J. Paul Leavell, chief marketing and strategy officer at Nusenda CU
J. Paul Leavell, chief strategy and marketing officer at Nusenda CU
I still go back to my original concept that you can’t wait for the scandal to happen to be ready to market to it. You have to have the infrastructure in place to get the messaging to your members and the community relatively quickly when an event like that happens. Having said that, I do think the Wells Fargo thing has faded, but it’s always in the background; even if you have a local scandal, the Wells Fargo thing plays into that because it’s in the recent consciousness of the consumer base. What happened last year is still in the consumer’s mind, the question is “Is the next event going to be enough for them? Will that next event be the final straw that gets them to move?”

I don’t know that I see a lot of high-level opportunity from Wells now. The political news dominating the news pages isn’t making consumers think about it as much in terms of reputation risk of the big banks. They’re involved with their daily lives and what they’re trying to get done. The general economy and how they pay the bills is more of a focus for them now.
Kristen Christian, founder of Bank Transfer Day and community delvelopment consultant for Water & Power Community CU
Kristen Christian, founder of Bank Transfer Day and community delvelopment consultant for Water & Power Community CU
Absolutely, the moment is still here.

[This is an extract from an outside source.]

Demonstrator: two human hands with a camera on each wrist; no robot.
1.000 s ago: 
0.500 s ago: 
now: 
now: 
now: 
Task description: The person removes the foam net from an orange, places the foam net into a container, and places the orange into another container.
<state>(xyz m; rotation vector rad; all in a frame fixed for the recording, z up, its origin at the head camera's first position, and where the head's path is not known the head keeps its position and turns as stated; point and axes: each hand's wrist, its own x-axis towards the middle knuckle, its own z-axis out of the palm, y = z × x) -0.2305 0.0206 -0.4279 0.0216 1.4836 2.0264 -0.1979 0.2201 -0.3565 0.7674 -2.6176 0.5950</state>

I was speaking with a young woman the other day who is a target demographic for credit unions – she’s young, she’s hip, she’s a millennial and she’s on the verge of purchasing her first home – and it was interesting because she said “I don’t want to be with the big banks, but I don’t know what my options are.” I think that’s still a conversation we need to be having, and explaining ot people the idea of what a credit unions is.

The biggest selling point we have as credit unions is that actions speak louder than words, especially with millennials. The words “financial cooperative” really hit home with a lot of young consumers, because they know what a cooperative is, so tying ourselves in with that is a huge help. Beyond that, explaining the value of the not-for-profit model…don’t just harp on what the banks do wrong, but show what credit unions do right. Let’s show everybody who we are and what we stand for, because that will resonate.